|Year : 2014 | Volume
| Issue : 1 | Page : 44-47
A study of acute renal failure in patients associated with acute liver dysfunction at vims combined hospital
Bilagumba Ramu Kiran1, Jothinath Shashibhusan2, Basavareddy Asha3, Basavareddy Rakesh4, Gadwalkar R Srikant1
1 Department of Medicine, Rajarajeshwari Medical College Hospital, Bangalore, India
2 Department of Medicine, Vijayanagar Institute of Medical Sciences, Bellary, India
3 Department of Pharmacology, Sri Devaraj Urs Medical College, Tamaka, Kolar 563101, Karnataka, India
4 Department of Medicine, Basaveshwara Medical College and Hospital, Chitradurga, India
|Date of Web Publication||25-Jul-2014|
Department of Pharmacology, Sri Devaraj Urs Medical College, Tamaka, Kolar 563101, Karnataka
Source of Support: None, Conflict of Interest: None
Background and Objectives: Renal dysfunction is common in liver diseases, either as part of multi-organ involvement in acute illness or secondary to advanced liver disease. The presence of renal impairment in both groups is a poor prognostic indicator. The main aim of the current study is to find out the etiology, clinical features, and incidence of patients who develop both acute liver failure and acute renal failure (ARF). Materials and Methods: This is a prospective observational study conducted for patients admitted in VIMS combined hospital from December 2010 to June 2012. All the patients with both ARF and acute liver dysfunction who met the inclusion criteria were included in the study. Data were collected after obtaining informed/written consent from patient. After detailed history, detailed clinical examination, general physical and systemic examination and relevant laboratory investigations were done. Results: Studies showed that the maximum number of patients were in the age group of 21-30 years with increased incidence in males, farm workers, lower income group. Most patients presented with nonspecific symptoms like fever and myalgia with more than 90% patients had abnormal urine findings and ultrasound findings implying the need for simple investigations to identify this fatal condition. This study had an overall mortality of 26.67%, with the highest mortality noted in patients with septicemia. Conclusion: Our study shows leptospirosis, malaria and sepsis as common causes of combined hepatic and renal dysfunction in this part of the country. Acute cases had a comparatively better prognosis and outcome than chronic cases of combined hepatic and renal dysfunction. Early diagnosis and apt treatment will reduce mortality.

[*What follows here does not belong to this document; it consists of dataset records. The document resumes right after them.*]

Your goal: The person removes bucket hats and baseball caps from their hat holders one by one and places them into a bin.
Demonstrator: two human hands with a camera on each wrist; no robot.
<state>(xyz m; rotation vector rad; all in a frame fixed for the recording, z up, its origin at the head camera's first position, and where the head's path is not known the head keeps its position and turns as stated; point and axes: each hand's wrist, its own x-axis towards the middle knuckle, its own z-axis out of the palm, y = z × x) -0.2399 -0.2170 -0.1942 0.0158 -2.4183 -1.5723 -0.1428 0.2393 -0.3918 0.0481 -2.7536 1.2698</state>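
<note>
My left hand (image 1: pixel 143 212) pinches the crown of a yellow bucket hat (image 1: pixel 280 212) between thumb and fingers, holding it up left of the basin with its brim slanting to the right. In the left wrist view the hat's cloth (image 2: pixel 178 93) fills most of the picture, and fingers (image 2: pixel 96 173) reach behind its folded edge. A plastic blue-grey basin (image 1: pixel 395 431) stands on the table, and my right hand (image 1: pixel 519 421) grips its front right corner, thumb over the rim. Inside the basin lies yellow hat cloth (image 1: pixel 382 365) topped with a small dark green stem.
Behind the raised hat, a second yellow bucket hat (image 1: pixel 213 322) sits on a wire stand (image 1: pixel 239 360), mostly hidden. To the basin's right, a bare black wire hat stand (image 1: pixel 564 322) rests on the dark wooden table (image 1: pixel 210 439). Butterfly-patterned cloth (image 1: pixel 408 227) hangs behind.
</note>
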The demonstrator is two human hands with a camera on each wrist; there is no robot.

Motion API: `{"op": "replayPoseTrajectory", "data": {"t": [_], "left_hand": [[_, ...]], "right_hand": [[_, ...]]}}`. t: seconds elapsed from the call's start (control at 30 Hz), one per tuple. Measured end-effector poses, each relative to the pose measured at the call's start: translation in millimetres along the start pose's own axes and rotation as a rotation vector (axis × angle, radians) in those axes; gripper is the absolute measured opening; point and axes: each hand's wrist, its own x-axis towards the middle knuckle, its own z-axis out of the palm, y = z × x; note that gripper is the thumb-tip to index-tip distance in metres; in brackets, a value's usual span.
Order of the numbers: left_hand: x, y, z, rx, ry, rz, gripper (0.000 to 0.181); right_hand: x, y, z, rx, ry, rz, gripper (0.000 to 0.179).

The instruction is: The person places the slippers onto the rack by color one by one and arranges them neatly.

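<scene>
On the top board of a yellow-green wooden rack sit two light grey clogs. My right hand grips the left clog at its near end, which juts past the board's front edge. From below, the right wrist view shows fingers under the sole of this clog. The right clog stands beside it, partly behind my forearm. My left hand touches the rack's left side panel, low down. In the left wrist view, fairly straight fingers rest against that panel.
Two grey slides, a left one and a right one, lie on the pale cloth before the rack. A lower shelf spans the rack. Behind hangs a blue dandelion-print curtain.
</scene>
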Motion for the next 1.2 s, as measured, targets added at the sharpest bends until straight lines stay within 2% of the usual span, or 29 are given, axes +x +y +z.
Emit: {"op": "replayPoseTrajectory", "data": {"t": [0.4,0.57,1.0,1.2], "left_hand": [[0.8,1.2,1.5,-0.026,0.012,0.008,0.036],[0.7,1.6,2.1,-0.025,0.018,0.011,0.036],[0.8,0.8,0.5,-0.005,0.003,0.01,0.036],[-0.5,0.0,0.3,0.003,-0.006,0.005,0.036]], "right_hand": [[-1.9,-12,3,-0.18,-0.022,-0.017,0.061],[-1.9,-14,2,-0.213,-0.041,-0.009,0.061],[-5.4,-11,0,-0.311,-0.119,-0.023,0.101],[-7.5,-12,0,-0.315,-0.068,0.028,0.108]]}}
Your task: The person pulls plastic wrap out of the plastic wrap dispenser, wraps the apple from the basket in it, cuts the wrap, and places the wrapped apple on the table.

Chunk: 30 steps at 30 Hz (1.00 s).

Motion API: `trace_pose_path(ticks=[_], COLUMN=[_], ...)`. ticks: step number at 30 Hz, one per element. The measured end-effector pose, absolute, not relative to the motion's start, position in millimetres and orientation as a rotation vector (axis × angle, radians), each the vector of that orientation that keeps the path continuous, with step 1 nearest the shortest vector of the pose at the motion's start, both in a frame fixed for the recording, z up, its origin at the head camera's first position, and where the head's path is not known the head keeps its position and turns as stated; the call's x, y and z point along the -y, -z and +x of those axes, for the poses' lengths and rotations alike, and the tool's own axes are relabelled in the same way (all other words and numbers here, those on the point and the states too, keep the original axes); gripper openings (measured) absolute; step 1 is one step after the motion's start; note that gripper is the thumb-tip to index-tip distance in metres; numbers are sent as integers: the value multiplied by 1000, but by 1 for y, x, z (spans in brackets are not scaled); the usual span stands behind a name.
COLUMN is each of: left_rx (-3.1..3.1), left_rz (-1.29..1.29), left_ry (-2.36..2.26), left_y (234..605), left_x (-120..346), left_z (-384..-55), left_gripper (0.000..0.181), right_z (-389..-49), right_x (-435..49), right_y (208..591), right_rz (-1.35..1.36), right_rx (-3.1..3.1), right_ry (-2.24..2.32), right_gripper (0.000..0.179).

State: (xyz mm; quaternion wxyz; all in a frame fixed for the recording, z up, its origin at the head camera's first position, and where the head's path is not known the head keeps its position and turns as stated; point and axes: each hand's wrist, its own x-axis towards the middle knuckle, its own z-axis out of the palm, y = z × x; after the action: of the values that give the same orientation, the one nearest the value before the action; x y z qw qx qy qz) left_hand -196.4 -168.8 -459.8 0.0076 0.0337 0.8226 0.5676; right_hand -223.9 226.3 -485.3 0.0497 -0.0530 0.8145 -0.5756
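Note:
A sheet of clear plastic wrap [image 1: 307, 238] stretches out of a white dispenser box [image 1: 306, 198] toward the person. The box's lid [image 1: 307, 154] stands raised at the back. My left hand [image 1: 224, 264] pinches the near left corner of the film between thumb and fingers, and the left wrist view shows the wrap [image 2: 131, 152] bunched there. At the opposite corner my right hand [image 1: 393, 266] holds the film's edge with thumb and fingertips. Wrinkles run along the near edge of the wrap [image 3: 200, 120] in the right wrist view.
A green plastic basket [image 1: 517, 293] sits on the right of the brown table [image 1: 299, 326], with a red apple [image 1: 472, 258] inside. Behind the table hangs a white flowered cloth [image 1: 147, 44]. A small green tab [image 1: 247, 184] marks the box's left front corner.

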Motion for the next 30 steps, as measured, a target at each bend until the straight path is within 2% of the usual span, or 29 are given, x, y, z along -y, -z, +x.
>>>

Keywords: Acute renal failure, leptospirosis, liver dysfunction, malaria, sepsis
|How to cite this article:|
Kiran BR, Shashibhusan J, Asha B, Rakesh B, Srikant GR. A study of acute renal failure in patients associated with acute liver dysfunction at vims combined hospital. J Integr Nephrol Androl 2014;1:44-7
|How to cite this URL:|
Kiran BR, Shashibhusan J, Asha B, Rakesh B, Srikant GR. A study of acute renal failure in patients associated with acute liver dysfunction at vims combined hospital. J Integr Nephrol Androl [serial online] 2014 [cited 2020 Jul 5];1:44-7. Available from: http://www.journal-ina.com/text.asp?2014/1/1/44/137554
| Introduction|| |
The changing lifestyles of human beings have created various new medical challenges. Of late, in our day to day clinical practice, we are seeing many patients with a basic liver disease, presenting with various renal disease. The incidence of such patients is on a constant rise. The type of renal dysfunction encountered in patients with associated liver disease is varying in nature. Ischemic insult has similar effects on both kidney and liver because of their structural similarities.  Large endothelial surface area in kidney and liver facilitates many interactions with drugs and toxins.  The acidic pH of most nephron segments affects the ionisation of toxins render them insoluble.  The most common renal damages are tubular necrosis, desquamation of tubular cells.  Hepatic injury is more common among chronic alcoholics and malnourished people. 
Combined renal and hepatic damage can occur due to drugs, heavy metal agents, systemic diseases and various infections. ,, Among the infections hepatitis B and leptospirosis have high frequency of hepatic infection with renal involvement. , In spite of improved surgical care, we are still seeing patients with obstructive jaundice develop renal failure in the postoperative period with high mortality.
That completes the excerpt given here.